Certain Business Combinations. Sections 78.411 to 78.444 of the Nevada law may restrict our ability to engage in a wide variety of transactions with an “interested shareholder.” As was discussed above in connection with NRS 78.378 to 78.3793, these provisions could be considered material to our shareholders, particularly to minority shareholders. They might also have the effect of delaying or making more difficult acquisitions of our stock or changes in our control. These sections of NRS are applicable to any Nevada company with 200 or more stockholders of record and that has a class of securities registered under Section 12 of the 1934 Securities Exchange Act, unless the company’s articles of incorporation provide otherwise.
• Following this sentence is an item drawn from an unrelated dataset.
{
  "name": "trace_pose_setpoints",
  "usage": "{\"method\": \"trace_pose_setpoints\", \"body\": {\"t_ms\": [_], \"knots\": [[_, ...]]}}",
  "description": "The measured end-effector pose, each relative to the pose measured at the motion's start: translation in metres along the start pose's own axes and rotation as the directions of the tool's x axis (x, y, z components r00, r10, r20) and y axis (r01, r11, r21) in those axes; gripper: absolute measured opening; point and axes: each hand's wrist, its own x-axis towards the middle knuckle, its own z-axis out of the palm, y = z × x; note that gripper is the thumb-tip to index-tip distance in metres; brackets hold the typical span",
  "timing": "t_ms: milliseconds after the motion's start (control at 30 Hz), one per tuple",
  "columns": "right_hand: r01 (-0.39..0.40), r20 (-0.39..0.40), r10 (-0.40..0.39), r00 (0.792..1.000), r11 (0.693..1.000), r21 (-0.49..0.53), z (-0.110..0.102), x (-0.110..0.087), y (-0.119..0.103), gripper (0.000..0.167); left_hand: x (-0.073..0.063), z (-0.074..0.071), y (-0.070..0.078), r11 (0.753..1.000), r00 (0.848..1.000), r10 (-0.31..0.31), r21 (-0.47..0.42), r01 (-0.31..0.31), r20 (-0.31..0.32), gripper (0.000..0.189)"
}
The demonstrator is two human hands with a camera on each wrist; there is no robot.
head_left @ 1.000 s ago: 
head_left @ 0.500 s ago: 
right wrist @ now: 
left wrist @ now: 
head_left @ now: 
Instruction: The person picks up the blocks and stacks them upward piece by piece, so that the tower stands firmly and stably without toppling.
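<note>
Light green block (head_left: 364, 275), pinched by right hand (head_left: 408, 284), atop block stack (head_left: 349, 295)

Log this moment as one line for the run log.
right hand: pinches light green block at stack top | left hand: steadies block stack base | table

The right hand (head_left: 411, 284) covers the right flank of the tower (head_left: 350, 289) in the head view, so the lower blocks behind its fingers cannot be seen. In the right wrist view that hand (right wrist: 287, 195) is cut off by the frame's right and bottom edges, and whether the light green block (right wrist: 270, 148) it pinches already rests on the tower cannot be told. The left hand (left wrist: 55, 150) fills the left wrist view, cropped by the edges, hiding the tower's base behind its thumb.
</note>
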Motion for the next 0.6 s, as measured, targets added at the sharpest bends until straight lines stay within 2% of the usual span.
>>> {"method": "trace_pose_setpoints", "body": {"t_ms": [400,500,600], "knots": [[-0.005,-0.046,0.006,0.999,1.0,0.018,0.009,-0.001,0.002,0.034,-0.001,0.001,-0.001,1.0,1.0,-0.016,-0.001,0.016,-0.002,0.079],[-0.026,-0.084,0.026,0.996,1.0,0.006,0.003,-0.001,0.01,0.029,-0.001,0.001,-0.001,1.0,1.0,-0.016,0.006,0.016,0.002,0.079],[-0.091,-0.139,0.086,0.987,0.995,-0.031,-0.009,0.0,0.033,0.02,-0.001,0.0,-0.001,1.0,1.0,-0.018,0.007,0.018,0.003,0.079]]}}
These provisions of Nevada law prohibit us from engaging in any “combination” with an interested stockholder for three years after the interested stockholder acquired the shares that cause him/her to become an interested shareholder, unless he had prior approval of our board of directors. The term “combination” is described in NRS 78.416 and includes, among other things, mergers, sales or purchases of assets, and issuances or reclassifications of securities. If the combination did not have prior approval, the interested shareholder may proceed after the three-year period only if the shareholder receives approval from a majority of our disinterested shares or the offer meets the requirements for fairness that are specified in NRS 78.441-42. For the above provisions, a “resident domestic corporation” means a Nevada corporation that has 200 or more shareholders. An “interested stockholder” is defined in NSR 78.423 as someone who is either:


  the beneficial owner, directly or indirectly, of 10% or more of the voting power of our outstanding voting shares; or


  our affiliate or associate and who within three years immediately before the date in question, was the beneficial owner, directly or indirectly, of 10% or more of the voting power of our outstanding shares at that time.


Amendments to Bylaws


Our articles of incorporation provide that the power to adopt, alter, amend, or repeal our bylaws is vested exclusively with the board of directors. In exercising this discretion, our board of directors could conceivably alter our bylaws in ways that would affect the rights of our shareholders and the ability of any shareholder or group to effect a change in our control; however, the board would not have the right to do so in a way that would violate law or the applicable terms of our articles of incorporation.


Transfer Agent


The transfer agent for our common stock is Action Stock Transfer Corporation, 2469 E. Fort Union Blvd, Suite 214, Salt Lake City, Utah 84121. Its telephone number is ###-###-####.